Ludovici uses "a whole another" so I assumed if he uses it then it must be grammatically correct, I understand I was wrong.

this is acceptable with an apostrophe

>A whole another

>the fact that

>and so on

>what is the subjunctive
ignorant as always, pep

>While the Zionists try to make the rest of the World believe that the national consciousness of the Jew finds its satisfaction in the creation of a Palestinian state, the Jews again slyly dupe the dumb Goyim. It doesn't even enter their heads to build up a Jewish state in Palestine for the purpose of living there; all they want is a central organisation for their international world swindler, endowed with its own sovereign rights and removed from the intervention of other states: a haven for convicted scoundrels and a university for budding crooks. It is a sign of their rising confidence and sense of security that at a time when one section is still playing the German, French-man, or Englishman, the other with open effrontery comes out as the Jewish race.

>An hull nudder

>a who'le nother

doesn't that count as subjunctive tho...?

>it is what it is

>hitherto
>insofar as
>notwithstanding

A sole nutter

By what metric, stool?

Tmesis.

Pleb here.
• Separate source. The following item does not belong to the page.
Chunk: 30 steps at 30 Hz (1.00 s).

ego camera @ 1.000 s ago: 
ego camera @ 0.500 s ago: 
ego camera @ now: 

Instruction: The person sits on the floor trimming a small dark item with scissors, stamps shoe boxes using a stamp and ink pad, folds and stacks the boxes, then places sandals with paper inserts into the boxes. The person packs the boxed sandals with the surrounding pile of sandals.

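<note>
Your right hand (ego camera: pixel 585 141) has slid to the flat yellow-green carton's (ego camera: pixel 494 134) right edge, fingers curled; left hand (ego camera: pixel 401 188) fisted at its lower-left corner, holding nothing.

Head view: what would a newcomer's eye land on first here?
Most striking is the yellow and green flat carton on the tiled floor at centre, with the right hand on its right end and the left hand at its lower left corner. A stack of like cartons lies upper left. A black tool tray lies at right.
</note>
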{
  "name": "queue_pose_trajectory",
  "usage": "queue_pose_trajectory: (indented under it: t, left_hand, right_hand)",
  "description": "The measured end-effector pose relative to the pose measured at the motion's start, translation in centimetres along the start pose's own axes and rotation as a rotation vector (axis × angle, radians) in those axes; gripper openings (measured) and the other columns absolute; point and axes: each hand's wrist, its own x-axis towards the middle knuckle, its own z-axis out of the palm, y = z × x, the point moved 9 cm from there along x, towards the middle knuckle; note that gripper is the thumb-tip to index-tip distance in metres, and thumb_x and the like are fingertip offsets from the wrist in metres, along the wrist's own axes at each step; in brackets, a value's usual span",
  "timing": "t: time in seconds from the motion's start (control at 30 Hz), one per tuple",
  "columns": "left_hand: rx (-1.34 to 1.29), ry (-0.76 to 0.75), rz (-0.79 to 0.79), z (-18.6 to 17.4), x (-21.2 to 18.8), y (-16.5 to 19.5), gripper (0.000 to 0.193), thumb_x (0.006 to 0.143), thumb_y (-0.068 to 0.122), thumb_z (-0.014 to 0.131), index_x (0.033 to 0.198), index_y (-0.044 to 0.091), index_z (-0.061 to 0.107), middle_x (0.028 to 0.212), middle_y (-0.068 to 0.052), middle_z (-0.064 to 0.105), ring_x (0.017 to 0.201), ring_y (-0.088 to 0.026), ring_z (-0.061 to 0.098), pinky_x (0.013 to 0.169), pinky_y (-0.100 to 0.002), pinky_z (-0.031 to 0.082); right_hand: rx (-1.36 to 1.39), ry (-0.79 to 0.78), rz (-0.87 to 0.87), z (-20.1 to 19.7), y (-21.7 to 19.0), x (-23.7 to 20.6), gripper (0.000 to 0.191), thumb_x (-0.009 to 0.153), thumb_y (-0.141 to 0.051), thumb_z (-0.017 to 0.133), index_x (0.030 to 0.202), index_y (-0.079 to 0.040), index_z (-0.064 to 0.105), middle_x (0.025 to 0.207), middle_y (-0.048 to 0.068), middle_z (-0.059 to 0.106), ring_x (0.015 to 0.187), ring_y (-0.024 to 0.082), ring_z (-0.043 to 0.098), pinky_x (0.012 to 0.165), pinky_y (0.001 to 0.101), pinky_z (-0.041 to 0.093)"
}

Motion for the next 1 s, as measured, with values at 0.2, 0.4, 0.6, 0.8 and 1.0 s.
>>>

What's wrong with these?

Go read some Strunk nigga

There's nothing at all wrong with as it were'; OP is just being obtuse
'The fact that' is often redundant
'And so on' is fine but is often overused or patr of sloppy writing
The last ones are fine but can be used pretentiously or in an unwarranted way to make one look smart

Oh.

I hate indeed. You can remove it from any sentence and the sentence has the same meaning.